How the Bill of Rights Came to Be — and What It Means Today

( – There are three important documents that have made the United States a great nation. The first is the Declaration of Independence. The second is the Constitution of the United States. The third is the Bill of Rights. There’s no doubt that the Declaration of Independence — stating that all men are created equal, and are endowed with certain rights that cannot be withdrawn— is one of the most celebrated public documents in history.

That said, the Declaration is merely a feeling or a belief. It has no force of law. The constitution is also a crucial document. It spells out how the government should operate. But, as it was initially written, the constitution said a little about the people; a little regarding their rights and freedoms. The people felt unprotected.
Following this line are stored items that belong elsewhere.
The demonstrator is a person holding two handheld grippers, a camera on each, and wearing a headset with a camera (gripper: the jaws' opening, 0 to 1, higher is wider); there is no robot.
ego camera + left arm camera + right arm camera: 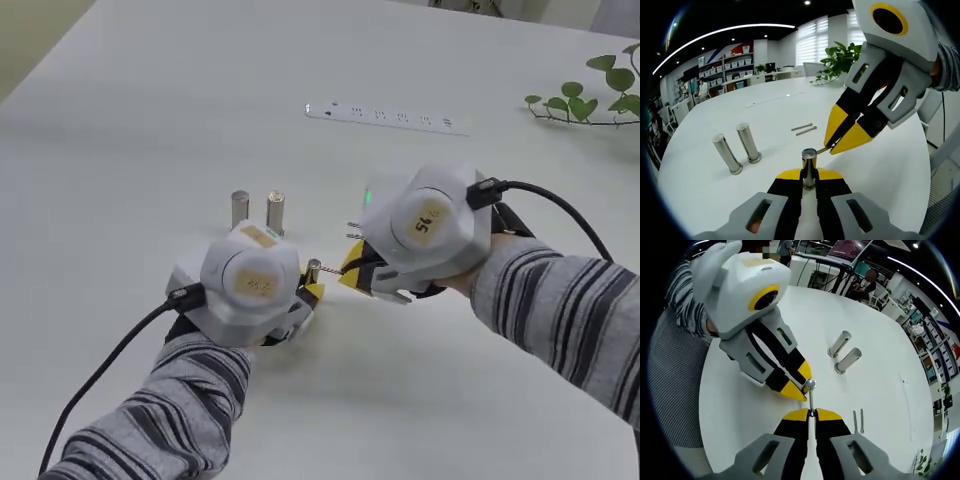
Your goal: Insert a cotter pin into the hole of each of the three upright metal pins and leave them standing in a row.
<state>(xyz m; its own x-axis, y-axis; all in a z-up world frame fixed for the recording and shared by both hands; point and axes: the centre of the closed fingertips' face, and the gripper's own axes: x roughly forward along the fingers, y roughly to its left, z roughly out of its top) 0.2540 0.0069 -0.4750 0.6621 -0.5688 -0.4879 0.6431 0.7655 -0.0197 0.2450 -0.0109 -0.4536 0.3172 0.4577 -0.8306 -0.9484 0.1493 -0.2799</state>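
Cotter pin brought to the held metal pin
The left gripper (pixel 799 381) clamps an upright metal pin (pixel 809 165). The right gripper (pixel 811 413) pinches a cotter pin (pixel 811 400), its tip at that pin's head. Two other metal pins (pixel 748 142) stand ahead-left of the left gripper.

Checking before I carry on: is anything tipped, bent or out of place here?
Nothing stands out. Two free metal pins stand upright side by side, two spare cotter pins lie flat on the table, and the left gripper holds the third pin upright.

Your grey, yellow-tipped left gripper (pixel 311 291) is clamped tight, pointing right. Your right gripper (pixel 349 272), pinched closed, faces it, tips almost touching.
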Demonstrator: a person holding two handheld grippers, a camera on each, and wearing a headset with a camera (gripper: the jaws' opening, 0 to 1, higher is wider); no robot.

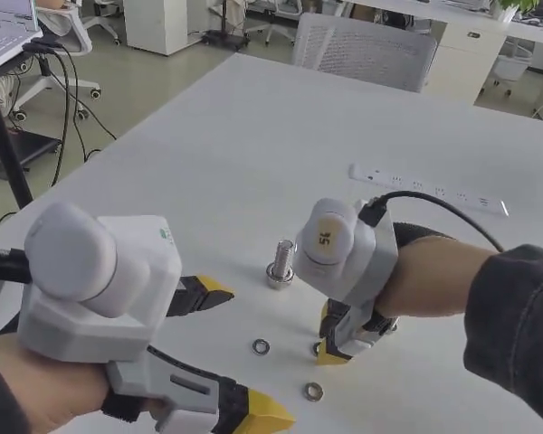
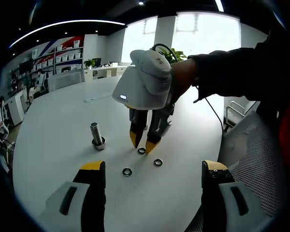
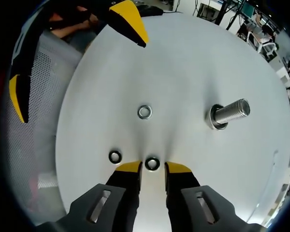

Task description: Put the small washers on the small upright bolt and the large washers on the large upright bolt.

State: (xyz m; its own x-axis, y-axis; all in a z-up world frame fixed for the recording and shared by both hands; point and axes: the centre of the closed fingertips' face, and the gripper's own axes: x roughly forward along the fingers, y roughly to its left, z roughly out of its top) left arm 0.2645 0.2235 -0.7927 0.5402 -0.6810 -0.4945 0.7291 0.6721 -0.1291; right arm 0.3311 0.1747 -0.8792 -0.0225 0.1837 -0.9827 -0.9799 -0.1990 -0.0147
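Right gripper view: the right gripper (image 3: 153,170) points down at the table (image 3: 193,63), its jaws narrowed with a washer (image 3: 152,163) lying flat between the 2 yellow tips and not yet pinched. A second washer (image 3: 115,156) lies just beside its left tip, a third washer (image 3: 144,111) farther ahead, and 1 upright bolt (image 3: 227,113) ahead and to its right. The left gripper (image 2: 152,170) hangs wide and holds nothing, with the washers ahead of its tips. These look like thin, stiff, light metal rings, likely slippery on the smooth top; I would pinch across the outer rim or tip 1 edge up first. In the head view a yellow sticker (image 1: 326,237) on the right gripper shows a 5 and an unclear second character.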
The Origins of The Bill of Rights

As a result of this lack of protection — some states initially refused to ratify the constitution. The states that initially sat on their hands — and refused to ratify the constitution, were: Rhode Island, North Carolina, Virginia, and New York. Of course, the constitution needed only 9 states, and for all intents and purposes, it was as good as passed. However, the concerns of these four states could not just be dismissed with a wave of the hand.

New York and Virginia were particularly large, influential states that no one could ignore. Also, New York and Virginia were the home states of two men — who most influenced the constitutional debate: Alexander Hamilton and James Madison. In Virginia, the home state of James Madison, lively but heated debates marked these discussions.
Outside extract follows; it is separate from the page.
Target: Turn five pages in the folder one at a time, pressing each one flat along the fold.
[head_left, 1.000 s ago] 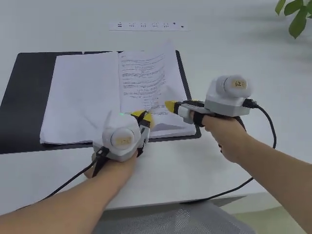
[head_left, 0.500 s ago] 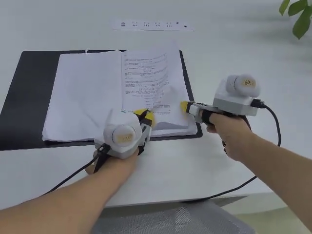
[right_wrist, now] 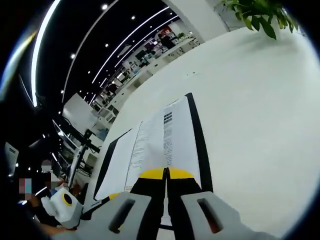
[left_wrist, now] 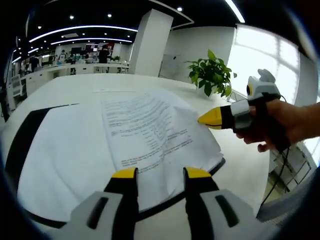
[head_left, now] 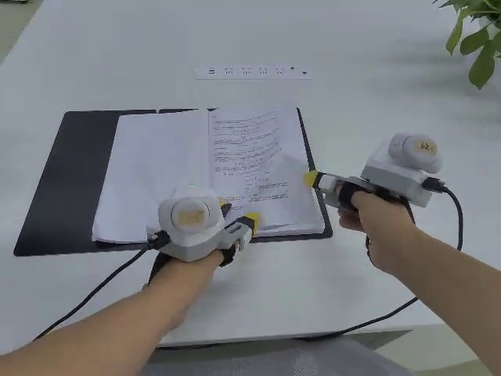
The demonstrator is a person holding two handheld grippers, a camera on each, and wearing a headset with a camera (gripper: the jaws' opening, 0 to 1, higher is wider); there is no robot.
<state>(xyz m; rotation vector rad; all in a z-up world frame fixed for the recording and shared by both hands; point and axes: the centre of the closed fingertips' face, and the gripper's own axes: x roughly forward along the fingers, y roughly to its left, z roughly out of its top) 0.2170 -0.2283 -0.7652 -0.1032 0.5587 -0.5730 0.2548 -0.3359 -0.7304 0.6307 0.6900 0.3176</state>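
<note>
A black folder [head_left: 47, 196] lies open on the white table, with a blank sheet [head_left: 156, 172] on its left and a printed page [head_left: 250, 149] on its right. The pages lie fairly flat. My left gripper [head_left: 249, 223] hovers over the near edge of the printed page [left_wrist: 145, 125]; in its own view the left gripper [left_wrist: 160, 174] stands open with nothing between its jaws. My right gripper [head_left: 311, 179] is at the folder's right edge, level with the page's lower half. In its own view the right gripper [right_wrist: 165, 173] is shut, yellow tips together, pointing along the printed page [right_wrist: 170, 130].
A white power strip [head_left: 250, 72] lies beyond the folder. A potted plant [head_left: 473, 39] stands at the far right corner. Black cables trail from both grippers off the table's near edge. Bare white table [head_left: 391, 102] lies to the right.
My right gripper has drawn back rightward off the printed page to the folder's right edge. The left gripper has slid toward the page's near edge. The head camera has shifted.
</note>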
The constitution had given general protections to the people, some argued, and there was no need for specific protections. But others saw it differently. They wanted specific individual rights to be mentioned. On June 16, 1788, at the Virginia Convention, Patrick Henry complained that the government, through its officers, could “go into your cellars and rooms, and search, ransack and measure, everything you eat, drink and wear. They ought to be restrained.” Obviously, he was arguing for the right to privacy. The Bill of Rights — offering individual protections to American citizens —  would finally be included as a separate part of the Constitution.

What Is Contained In The Bill of Rights

The Bill of Rights consists of ten amendments. The first amendment ensures that citizens are allowed to engage in any religious belief — and that they are free to exercise those beliefs. It also ensures that the United States government does not control the press or direct what they publish. The first amendment also advocates for free speech: You can advocate any idea even if some do not agree with it. Lastly, the First Amendment gives citizens the freedom to gather and protest against what they believe to be wrong.

The Second Amendment gives citizens the right to keep and bear arms. The Third Amendment ensures that you can’t be forced to host soldiers or feed them. The Fourth Amendment protects citizens’ privacy. Security officers should not search you, or enter your home or store — unless they have a very good reason for that. The Fifth Amendment ensures those who are suspected of committing an offense are judged fairly. For instance, when accused of a serious crime, a jury should take part in judging whether you are guilty or not. Also, the courts should not try you twice for the same offense. Because of the Fifth Amendment, you can refuse to answer any question asked by the police — if you think the answer will get you into trouble. Lastly, if the government takes your land, or anything you own, because of the Fifth Amendment, the government will be forced to compensate you.

The Sixth Amendment ensures if you have a case, the case should not drag on for many years. Instead, it should be concluded as soon as possible. Also, the jury that’ll judge you should be unbiased. It also gives you the right to call witnesses who can defend you. The Seventh Amendment states that a jury should be involved — even if a person is facing a civil case. Because of the Eighth Amendment, you shouldn’t be slapped with a huge fine, or treated in a cruel manner, even if you’re guilty. The Ninth Amendment allows for the likelihood that people may have other rights that are not specifically mentioned in the Bill of Rights. Lastly, according to the Tenth Amendment, the Federal Government’s powers are those that are specifically written down in the constitution. If it’s not written down, it’s a power that belongs to the people or the state.

These are the individual protections every American should be familiar with. Keep your eyes on local and national news and make sure your elected officials aren’t passing laws or taking steps to limit your freedoms.